[Start of section]

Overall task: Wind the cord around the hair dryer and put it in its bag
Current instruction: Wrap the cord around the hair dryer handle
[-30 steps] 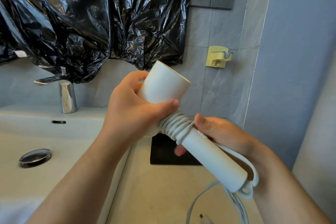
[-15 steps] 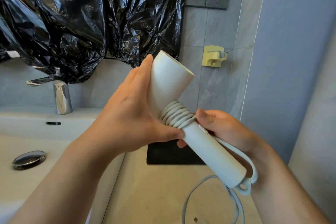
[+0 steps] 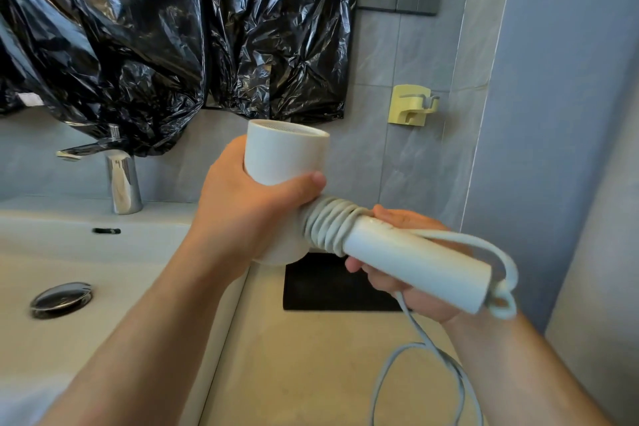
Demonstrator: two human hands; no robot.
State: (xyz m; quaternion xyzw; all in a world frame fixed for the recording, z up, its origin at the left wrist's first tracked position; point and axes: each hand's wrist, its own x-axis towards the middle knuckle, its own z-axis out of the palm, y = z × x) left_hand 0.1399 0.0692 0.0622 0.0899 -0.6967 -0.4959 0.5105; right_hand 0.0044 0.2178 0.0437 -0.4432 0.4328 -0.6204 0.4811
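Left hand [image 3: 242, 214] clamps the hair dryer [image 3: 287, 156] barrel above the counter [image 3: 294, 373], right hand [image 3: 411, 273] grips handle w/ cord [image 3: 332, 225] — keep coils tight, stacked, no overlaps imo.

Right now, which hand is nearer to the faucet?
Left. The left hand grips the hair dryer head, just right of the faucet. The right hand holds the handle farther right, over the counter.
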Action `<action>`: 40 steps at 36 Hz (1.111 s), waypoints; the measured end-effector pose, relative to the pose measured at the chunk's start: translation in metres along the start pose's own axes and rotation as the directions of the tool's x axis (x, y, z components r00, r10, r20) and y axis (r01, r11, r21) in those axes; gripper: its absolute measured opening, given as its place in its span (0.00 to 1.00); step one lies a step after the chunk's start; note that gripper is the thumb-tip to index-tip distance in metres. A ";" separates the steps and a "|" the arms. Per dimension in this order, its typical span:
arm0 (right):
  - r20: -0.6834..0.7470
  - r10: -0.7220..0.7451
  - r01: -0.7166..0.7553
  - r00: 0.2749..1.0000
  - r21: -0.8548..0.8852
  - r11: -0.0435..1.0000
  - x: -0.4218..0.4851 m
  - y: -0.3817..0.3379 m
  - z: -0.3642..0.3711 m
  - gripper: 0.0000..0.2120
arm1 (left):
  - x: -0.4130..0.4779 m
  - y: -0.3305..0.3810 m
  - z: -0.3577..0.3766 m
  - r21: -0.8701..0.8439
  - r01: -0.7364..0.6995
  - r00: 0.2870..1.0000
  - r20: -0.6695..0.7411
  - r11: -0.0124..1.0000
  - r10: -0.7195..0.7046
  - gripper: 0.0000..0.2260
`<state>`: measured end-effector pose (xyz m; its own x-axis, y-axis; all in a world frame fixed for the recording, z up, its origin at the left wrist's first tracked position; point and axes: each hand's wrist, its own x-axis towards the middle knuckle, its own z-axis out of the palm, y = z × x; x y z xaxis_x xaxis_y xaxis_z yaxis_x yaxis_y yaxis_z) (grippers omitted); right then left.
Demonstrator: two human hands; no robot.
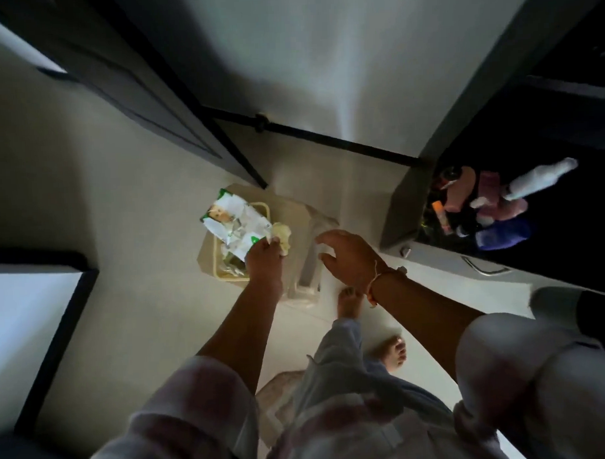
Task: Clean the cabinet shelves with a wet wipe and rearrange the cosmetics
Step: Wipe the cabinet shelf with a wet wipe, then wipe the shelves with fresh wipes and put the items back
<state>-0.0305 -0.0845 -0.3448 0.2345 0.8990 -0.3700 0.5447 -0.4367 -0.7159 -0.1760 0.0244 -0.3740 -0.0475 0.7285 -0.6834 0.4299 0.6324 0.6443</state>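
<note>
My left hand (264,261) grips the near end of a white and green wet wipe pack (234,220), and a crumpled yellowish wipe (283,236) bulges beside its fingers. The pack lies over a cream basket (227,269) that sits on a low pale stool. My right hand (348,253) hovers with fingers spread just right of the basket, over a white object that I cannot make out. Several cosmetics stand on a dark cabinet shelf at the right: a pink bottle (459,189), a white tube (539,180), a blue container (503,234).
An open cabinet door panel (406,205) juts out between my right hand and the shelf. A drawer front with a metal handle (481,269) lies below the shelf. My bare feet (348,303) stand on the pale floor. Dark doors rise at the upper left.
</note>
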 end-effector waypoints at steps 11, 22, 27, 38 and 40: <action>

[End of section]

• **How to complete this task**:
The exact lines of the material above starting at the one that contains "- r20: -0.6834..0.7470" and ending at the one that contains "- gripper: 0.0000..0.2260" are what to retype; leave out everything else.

• **Answer box**:
  - r20: -0.6834..0.7470
  - r10: -0.7220..0.7451
  - r01: -0.7166..0.7553
  - r00: 0.2749..1.0000
  - r21: -0.8548..0.8852
  - r11: -0.0435..1.0000
  - x: -0.4218..0.4851 m
  - y: -0.3817..0.3379 m
  - z: -0.3642..0.3711 m
  - gripper: 0.0000..0.2120
arm1 (left):
  - x: -0.4130..0.4779 m
  - y: -0.3305..0.3810 m
  - z: -0.3577..0.3766 m
  - r21: -0.8701..0.8439
  - r01: -0.7364..0.6995
  - r00: 0.2870..1.0000
  - r20: -0.6695..0.7411
  - r11: -0.0124..1.0000
  - r10: -0.7195..0.7046
  - gripper: 0.0000..0.2260

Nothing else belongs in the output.